Cancellara der große Favorit bei Paris-Roubaix
Compiègne (dpa) - Die „Hölle des Nordens“ hat der große Favorit Fabian Cancellara bereits bei der Streckenbesichtigung zu spüren bekommen.
Bei der Inspizierung der berüchtigten Pavés aus der Zeit Napoleons war der viermalige Zeitfahr-Weltmeister vor dem 111. Frühjahrsklassiker Paris-Roubaix am Sonntag zu Boden gegangen. Ein Malheur, das ihm bereits beim Scheldeprijs unterlaufen war.
Ernsthaft verletzt sei er laut Angaben seines RadioShack-Teams aber nicht. Das Sturzpech des Schweizers könnte den wenigen Rivalen bei der nächsten Auflage von „Alle gegen Cancellara“ womöglich in die Karten spielen, fährt der Sieger von 2006 und 2010 unter normalen Umständen doch in seiner eigenen Liga.
„Die Stürze waren nicht ideal, aber wir bleiben fokussiert.
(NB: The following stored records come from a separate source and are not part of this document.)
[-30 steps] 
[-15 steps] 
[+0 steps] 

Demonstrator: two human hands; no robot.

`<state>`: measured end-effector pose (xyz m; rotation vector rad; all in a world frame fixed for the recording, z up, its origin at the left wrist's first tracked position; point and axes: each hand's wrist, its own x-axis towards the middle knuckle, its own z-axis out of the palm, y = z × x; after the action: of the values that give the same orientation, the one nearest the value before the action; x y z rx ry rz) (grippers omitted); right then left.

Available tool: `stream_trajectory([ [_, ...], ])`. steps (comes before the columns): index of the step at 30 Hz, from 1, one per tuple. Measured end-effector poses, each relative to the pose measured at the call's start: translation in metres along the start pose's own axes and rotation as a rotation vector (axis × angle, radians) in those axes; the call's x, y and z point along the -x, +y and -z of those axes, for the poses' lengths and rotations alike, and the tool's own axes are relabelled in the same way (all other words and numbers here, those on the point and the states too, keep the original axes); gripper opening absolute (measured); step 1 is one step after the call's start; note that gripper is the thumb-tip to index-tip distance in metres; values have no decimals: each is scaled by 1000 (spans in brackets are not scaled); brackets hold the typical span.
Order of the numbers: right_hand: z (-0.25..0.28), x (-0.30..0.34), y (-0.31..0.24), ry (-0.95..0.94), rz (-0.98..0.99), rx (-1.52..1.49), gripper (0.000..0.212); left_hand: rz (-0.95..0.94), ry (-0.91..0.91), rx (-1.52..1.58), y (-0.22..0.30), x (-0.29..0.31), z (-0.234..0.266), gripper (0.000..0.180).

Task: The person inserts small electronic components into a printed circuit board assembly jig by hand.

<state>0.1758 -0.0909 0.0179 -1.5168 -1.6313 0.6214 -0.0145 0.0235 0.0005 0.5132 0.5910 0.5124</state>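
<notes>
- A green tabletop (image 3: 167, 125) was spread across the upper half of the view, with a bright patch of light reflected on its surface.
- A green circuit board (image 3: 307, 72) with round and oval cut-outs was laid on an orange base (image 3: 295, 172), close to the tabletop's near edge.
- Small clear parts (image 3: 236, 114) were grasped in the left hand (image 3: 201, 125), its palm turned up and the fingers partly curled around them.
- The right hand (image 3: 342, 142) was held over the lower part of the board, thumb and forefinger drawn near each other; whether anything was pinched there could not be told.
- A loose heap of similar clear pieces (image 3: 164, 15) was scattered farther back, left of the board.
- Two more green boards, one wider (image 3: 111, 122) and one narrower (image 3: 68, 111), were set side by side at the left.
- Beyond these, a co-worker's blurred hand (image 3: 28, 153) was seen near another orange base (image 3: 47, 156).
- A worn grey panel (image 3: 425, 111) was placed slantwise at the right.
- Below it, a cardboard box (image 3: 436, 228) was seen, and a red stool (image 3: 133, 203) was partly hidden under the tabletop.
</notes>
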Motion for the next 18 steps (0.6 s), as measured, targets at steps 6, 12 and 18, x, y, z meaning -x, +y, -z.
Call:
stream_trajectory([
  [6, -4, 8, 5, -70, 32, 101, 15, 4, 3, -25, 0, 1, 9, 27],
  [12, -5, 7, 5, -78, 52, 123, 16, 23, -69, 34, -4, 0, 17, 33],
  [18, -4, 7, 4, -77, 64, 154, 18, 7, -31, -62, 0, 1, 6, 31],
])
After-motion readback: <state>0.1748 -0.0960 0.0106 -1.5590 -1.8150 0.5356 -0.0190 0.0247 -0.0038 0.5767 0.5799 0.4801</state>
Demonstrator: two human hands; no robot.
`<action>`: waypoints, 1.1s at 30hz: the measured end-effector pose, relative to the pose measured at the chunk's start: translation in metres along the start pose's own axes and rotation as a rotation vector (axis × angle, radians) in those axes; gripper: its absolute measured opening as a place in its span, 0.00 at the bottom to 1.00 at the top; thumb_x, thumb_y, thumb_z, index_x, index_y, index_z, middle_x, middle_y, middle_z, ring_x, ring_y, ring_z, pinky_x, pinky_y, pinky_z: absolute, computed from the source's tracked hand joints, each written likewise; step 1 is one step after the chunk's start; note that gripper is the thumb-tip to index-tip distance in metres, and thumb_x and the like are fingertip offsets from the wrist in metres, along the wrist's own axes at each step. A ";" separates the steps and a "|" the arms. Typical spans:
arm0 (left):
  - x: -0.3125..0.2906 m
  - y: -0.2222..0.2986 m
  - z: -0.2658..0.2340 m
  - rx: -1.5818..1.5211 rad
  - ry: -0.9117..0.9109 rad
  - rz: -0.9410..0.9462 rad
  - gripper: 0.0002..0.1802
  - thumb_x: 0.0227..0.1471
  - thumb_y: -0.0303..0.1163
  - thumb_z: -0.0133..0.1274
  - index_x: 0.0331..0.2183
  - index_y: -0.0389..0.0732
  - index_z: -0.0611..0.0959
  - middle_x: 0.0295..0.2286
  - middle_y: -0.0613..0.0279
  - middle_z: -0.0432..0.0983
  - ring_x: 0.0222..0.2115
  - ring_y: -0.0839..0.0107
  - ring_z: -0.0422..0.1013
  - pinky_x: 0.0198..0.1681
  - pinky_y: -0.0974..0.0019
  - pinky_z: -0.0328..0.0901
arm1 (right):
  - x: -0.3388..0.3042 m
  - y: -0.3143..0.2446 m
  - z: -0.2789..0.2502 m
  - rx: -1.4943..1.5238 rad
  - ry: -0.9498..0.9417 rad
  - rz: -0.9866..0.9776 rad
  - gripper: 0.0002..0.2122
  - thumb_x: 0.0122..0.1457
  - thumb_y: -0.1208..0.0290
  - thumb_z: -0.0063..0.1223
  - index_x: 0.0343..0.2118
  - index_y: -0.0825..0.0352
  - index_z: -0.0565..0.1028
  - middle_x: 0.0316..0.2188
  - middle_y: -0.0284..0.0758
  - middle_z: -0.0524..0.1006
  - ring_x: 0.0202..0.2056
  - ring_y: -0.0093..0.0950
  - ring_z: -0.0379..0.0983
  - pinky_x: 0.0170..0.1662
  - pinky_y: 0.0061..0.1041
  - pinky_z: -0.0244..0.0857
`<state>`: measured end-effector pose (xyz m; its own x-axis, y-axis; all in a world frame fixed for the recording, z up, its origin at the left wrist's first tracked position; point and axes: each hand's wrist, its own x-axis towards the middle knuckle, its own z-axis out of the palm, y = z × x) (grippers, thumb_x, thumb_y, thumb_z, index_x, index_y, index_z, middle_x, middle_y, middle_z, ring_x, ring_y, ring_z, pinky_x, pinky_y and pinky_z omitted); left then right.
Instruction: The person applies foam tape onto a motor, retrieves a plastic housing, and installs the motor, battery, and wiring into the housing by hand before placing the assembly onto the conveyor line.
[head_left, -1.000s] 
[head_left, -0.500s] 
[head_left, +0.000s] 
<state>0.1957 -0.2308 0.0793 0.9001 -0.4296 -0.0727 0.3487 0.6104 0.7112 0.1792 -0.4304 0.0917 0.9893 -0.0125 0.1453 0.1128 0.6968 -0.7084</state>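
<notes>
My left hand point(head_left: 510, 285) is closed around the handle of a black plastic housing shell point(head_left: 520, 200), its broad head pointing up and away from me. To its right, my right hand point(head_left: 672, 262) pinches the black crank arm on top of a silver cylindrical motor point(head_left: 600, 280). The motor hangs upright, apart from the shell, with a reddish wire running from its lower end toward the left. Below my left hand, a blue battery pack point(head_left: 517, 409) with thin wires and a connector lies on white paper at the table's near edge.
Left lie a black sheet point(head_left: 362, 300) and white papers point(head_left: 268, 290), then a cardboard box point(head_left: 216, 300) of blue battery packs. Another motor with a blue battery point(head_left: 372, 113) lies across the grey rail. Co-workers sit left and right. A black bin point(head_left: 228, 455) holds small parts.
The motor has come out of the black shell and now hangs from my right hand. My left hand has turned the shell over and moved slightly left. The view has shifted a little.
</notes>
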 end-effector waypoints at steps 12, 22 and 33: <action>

In so einem Rennen benötigt man auch Glück. Viele Leute sehen mich als einzigen Favoriten, aber das ist ein spezielles Rennen. Ich sehe verschiedene Szenarien“, sagte Cancellara.
Denn erst am Sonntag hatte Cancellara bei der Flandern-Rundfahrt der Konkurrenz nicht den Hauch einer Chance gelassen und als Solist triumphiert. „Im Fernsehen sah es vielleicht super einfach aus für Fabian, am Ende hängt da aber eine 100-prozentige Vorbereitung dran. Es muss zu 100 Prozent passen, ansonsten gelingt so ein Ritt auch nicht“, sagt der deutsche Hoffnungsträger John Degenkolb der Nachrichtenagentur dpa. Der WM-Vierte wäre einer dieser Kandidaten, die sich berechtigte Hoffnungen machen dürfen, sollte es bei Cancellara nicht wie gewohnt laufen.
Eine Top-10-Platzierung soll es für Degenkolb sein, nachdem er sein Formtief bereits mit Platz neun in Flandern scheinbar überwunden hat. „Ich bin wieder in der Gruppe zurück, wo ich mich in der Klassikersaison auch eingeordnet hätte“, ergänzt Degenkolb vor seinem Lieblingsrennen, das er irgendwann einmal gewinnen will. Viele Topstars - speziell die Klassementspezialisten der großen Rundfahrten wie Toursieger Bradley Wiggins oder Alberto Contador - machen einen großen Bogen um das Rennen.
Denn „La Roubaix“ hat es auch in diesem Jahr wieder in sich. Exakt 52,6 Kilometer geht es diesmal in 27 Passagen über das ruckelige Kopfsteinpflaster durch die schier endlosen nordfranzösischen Rübenäcker. Drei der Pavés-Sektoren sind mit fünf Sternen ausgezeichnet. Natürlich gehört der Wald von Arenberg dazu, wo einst Johan Museeuw einen Kniescheibenbruch erlitt, und auch der Carrefour de l'Arbre gut 20 Kilometer vor dem Ziel, wo eine Vorentscheidung fallen könnte. Dazu kommt die Kälte, wie in der Vorwoche werden Temperaturen knapp über dem Gefrierpunkt erwartet.
„Das ist ein spezielles Rennen, da kann soviel passieren“, sagt Degenkolb, der bei seiner ersten Teilnahme vor zwei Jahren gleich auf Platz 19 gefahren war. Für den letzten deutschen Podestplatz hatte 2007 Steffen Wesemann gesorgt. Erster und einziger deutscher Sieger war Joseph Fischer bei der Premiere des Rennens 1896.
Bleibt die Frage nach der Konkurrenz für Cancellara. Recht überschaubar ist sie geworden. Im vergangenen Jahr war Tom Boonen als Erster über den Zielstrich auf der Betonpiste im Vélodrome gefahren, der Belgier fällt allerdings nach seinem Sturz bei der Flandern-Rundfahrt mit einem Rippenbruch aus. Auch die potenziellen Podestfahrer wie Ex-Weltmeister Thor Hushovd (Norwegen) oder Filippo Pozzato (Italien) sind noch nicht mit herausragenden Leistungen aufgefallen. Eine gute Rolle könnten stattdessen der Belgier Jurgen Roelandts und der Deutsch-Australier Heinrich Haussler spielen. Oder Degenkolb.